====== Provided material ======
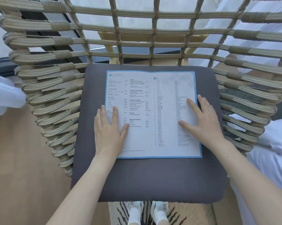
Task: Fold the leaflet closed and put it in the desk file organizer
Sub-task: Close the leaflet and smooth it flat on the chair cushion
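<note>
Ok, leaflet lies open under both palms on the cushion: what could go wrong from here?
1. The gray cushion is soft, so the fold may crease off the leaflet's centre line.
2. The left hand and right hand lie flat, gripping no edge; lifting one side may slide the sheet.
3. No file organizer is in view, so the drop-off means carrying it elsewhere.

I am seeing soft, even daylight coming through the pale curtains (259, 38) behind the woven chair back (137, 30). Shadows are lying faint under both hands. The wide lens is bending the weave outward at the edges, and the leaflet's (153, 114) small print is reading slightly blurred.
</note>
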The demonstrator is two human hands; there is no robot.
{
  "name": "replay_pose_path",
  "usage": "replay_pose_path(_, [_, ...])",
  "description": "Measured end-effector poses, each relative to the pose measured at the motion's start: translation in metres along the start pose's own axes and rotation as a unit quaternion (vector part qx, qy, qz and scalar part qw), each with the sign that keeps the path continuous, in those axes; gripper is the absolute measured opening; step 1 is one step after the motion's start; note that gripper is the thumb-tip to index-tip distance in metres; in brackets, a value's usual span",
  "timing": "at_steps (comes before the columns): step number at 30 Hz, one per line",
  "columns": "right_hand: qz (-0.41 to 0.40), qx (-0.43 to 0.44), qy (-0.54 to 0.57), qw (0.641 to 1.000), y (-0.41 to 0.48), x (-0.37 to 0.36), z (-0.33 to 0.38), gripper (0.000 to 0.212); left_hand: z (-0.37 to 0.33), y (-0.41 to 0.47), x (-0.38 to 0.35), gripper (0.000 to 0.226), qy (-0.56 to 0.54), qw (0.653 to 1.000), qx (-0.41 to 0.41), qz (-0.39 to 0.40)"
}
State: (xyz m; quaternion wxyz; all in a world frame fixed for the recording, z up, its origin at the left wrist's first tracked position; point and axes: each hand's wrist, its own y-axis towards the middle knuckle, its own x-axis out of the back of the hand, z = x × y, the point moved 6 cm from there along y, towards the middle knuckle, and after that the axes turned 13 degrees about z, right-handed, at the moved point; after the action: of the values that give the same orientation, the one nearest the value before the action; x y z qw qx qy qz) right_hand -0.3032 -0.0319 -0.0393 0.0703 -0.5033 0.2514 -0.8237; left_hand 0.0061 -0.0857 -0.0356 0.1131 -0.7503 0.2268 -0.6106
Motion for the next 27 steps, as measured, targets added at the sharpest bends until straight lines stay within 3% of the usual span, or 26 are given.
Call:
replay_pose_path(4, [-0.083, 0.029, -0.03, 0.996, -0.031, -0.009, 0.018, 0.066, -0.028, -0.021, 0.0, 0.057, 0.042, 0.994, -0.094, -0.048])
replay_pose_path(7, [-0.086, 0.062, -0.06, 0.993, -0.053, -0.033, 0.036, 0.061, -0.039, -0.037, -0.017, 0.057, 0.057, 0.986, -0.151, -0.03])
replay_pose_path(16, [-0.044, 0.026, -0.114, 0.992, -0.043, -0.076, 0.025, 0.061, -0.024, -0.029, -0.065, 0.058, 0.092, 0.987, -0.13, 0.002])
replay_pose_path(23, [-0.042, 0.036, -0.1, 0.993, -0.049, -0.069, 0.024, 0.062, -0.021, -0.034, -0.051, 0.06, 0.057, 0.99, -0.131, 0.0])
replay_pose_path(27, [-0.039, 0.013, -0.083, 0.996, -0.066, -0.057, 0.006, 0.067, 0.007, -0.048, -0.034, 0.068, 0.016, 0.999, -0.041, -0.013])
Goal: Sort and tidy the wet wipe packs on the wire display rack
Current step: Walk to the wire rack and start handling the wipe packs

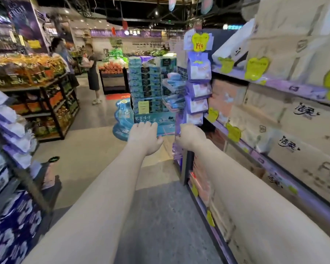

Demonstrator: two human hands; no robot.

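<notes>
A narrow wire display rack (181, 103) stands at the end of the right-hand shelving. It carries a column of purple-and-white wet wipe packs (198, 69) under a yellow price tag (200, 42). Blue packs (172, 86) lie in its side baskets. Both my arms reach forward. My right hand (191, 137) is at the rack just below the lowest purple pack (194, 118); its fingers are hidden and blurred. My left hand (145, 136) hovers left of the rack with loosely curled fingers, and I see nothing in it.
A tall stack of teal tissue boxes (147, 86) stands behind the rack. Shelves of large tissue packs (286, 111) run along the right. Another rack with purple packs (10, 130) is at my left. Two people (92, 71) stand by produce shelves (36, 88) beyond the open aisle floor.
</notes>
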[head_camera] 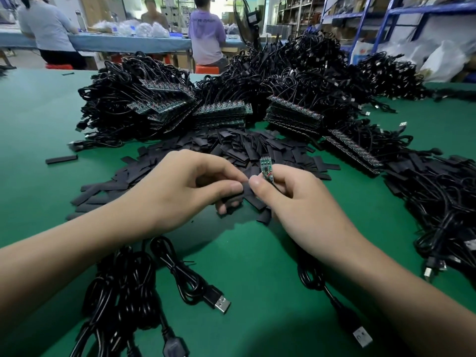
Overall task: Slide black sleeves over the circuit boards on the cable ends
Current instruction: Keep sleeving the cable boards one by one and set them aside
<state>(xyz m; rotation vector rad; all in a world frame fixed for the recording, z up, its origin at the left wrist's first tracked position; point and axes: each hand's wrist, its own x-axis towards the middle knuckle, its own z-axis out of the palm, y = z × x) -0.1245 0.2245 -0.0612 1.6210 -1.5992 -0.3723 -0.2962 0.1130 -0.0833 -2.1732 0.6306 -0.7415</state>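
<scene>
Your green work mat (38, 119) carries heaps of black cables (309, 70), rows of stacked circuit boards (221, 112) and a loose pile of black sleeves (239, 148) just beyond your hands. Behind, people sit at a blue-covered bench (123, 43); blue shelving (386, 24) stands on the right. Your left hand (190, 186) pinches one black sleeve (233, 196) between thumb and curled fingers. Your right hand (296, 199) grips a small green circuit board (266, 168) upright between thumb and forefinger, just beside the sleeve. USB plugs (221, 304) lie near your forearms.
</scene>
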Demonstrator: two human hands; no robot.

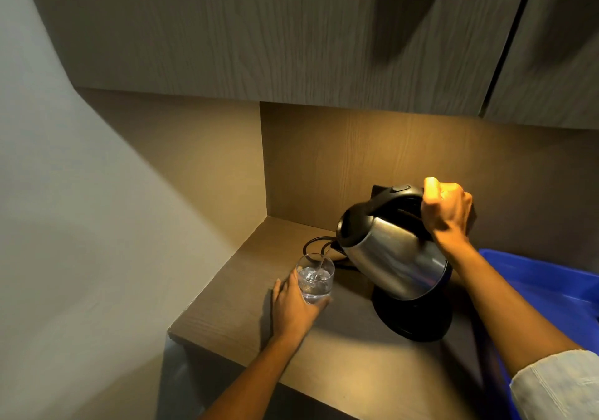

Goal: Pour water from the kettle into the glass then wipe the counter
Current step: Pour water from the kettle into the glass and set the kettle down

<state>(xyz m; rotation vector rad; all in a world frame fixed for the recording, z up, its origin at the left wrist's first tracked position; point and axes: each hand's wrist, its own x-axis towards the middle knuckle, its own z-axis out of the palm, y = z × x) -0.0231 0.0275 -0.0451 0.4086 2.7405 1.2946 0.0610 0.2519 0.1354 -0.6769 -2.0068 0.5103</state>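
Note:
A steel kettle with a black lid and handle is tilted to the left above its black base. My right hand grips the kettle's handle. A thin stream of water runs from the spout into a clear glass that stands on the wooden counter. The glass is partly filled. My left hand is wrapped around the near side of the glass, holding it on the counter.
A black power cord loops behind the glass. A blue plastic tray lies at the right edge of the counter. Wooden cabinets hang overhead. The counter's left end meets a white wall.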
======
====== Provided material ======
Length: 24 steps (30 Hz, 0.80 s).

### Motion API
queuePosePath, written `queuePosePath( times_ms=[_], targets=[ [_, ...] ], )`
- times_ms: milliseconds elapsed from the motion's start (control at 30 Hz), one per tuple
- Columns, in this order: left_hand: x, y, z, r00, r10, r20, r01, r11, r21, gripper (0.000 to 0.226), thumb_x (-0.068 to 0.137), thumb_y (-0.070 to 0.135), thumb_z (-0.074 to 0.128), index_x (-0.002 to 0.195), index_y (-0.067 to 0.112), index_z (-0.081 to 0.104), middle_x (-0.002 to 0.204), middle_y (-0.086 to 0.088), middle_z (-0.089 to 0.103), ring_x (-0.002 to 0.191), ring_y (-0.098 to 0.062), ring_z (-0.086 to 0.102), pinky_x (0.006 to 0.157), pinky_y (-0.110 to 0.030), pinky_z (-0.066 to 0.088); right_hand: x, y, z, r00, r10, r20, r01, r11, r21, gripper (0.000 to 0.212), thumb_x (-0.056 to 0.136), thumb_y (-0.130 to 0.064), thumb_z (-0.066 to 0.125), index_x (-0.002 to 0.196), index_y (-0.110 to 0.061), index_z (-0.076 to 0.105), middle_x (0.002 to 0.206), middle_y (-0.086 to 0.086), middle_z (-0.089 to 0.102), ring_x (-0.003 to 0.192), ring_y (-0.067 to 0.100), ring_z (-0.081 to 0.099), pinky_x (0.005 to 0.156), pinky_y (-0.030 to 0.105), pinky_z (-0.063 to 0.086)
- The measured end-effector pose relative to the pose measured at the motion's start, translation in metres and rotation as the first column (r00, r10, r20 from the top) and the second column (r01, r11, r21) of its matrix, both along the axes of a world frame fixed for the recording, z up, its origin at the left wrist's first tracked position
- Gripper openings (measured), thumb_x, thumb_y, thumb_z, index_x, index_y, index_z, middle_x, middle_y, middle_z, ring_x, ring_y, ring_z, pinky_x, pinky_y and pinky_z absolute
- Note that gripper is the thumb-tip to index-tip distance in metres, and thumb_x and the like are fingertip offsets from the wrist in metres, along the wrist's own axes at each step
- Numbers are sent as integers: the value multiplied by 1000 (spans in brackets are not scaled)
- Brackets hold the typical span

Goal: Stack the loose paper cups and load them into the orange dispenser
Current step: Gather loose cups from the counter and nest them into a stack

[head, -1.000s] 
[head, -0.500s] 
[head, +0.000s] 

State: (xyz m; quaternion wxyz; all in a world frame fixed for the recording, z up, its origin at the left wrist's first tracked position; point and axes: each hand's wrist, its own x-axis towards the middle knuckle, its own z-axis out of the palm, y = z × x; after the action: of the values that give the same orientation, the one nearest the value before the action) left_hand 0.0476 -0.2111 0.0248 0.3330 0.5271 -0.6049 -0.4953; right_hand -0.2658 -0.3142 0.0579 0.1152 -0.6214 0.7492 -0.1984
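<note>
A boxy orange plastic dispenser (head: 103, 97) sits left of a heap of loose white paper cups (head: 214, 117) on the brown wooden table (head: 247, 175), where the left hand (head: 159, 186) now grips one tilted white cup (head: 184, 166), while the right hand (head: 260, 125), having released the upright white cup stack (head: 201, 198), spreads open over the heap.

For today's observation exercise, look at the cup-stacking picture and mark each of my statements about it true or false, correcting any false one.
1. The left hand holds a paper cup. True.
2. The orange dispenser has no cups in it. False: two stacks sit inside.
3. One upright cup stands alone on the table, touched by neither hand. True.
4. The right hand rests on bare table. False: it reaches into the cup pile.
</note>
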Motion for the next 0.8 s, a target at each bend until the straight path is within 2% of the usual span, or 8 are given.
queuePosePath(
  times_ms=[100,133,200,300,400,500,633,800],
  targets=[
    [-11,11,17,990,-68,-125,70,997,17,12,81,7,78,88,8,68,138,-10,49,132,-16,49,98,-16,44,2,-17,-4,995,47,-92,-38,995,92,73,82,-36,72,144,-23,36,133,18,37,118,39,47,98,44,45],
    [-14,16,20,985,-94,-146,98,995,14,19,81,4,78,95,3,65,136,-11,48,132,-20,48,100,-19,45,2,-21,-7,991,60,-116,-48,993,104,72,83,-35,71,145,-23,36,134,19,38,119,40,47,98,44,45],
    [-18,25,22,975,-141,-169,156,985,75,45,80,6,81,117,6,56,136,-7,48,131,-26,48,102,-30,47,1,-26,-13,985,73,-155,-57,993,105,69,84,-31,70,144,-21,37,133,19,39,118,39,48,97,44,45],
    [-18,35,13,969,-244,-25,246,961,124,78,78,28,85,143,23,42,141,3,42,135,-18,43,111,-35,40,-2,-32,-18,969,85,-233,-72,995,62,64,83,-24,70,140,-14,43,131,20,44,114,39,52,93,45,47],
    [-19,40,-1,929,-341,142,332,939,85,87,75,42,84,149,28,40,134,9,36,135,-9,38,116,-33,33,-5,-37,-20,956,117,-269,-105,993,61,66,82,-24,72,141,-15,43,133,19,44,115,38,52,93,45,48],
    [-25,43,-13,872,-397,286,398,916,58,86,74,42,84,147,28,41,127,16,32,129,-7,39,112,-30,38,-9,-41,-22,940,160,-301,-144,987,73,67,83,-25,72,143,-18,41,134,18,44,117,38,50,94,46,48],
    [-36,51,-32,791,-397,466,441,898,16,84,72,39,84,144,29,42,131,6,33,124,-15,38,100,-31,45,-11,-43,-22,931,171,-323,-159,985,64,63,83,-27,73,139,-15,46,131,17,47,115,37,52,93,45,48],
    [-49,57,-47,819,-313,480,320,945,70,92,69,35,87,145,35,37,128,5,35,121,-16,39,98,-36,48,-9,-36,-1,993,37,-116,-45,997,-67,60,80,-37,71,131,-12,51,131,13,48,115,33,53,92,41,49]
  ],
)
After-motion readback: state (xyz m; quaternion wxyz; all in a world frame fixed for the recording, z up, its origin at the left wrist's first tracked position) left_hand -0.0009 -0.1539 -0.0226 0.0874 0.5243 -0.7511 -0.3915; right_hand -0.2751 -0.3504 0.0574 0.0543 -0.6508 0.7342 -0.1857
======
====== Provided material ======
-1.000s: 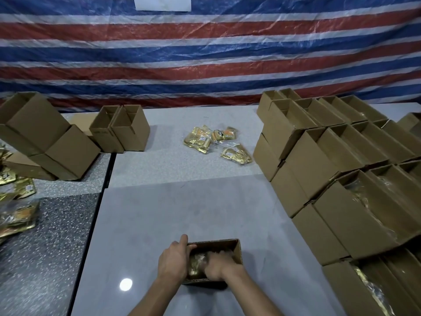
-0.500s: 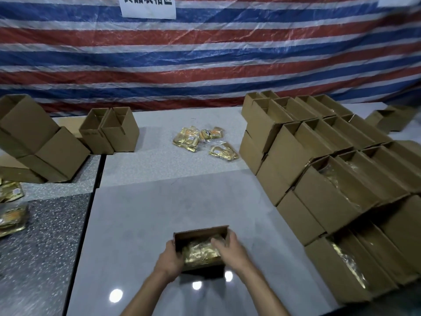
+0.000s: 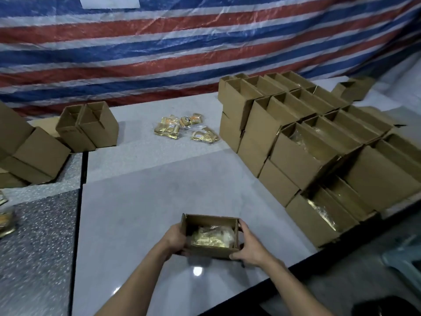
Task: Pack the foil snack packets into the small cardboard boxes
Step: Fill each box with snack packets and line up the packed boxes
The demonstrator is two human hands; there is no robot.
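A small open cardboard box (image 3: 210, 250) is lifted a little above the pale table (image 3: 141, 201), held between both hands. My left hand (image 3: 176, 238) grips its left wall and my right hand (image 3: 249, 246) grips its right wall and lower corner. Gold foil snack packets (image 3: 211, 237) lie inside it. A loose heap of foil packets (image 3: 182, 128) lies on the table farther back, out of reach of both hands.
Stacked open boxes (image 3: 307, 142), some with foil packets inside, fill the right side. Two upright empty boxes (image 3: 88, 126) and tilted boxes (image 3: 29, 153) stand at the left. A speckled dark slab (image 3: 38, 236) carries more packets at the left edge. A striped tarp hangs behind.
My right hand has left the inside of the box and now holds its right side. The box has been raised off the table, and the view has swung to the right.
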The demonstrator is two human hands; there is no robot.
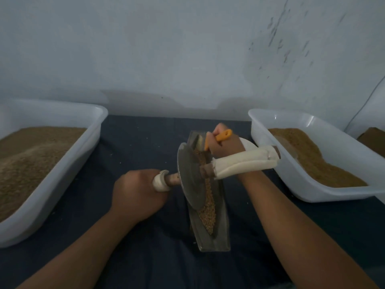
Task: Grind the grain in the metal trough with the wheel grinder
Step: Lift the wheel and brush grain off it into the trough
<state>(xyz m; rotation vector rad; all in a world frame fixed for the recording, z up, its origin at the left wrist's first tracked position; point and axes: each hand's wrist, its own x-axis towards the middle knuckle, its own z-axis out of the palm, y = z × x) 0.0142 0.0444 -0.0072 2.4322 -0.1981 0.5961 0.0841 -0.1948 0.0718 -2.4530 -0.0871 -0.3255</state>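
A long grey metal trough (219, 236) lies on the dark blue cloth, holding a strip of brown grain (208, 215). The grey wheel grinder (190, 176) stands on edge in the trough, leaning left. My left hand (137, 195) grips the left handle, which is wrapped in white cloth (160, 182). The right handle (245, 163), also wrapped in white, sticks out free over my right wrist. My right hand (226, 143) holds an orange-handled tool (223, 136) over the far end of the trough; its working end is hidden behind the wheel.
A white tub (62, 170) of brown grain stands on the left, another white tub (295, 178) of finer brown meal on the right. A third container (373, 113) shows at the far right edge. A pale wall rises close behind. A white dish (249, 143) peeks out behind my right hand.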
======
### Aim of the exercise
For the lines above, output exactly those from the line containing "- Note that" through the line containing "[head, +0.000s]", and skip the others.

### Solution to the exercise
- Note that gripper is the thumb-tip to index-tip distance in metres, and thumb_x and the like are fingertip offsets from the wrist in metres, along the wrist's own axes at each step
- Numbers are sent as integers: the value multiplied by 1000 (spans in brackets are not scaled)
- Brackets hold the typical span

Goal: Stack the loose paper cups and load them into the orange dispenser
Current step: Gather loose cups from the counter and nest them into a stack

[head, -1.000s] 
[head, -0.500s] 
[head, +0.000s] 

Nothing remains open in this exercise.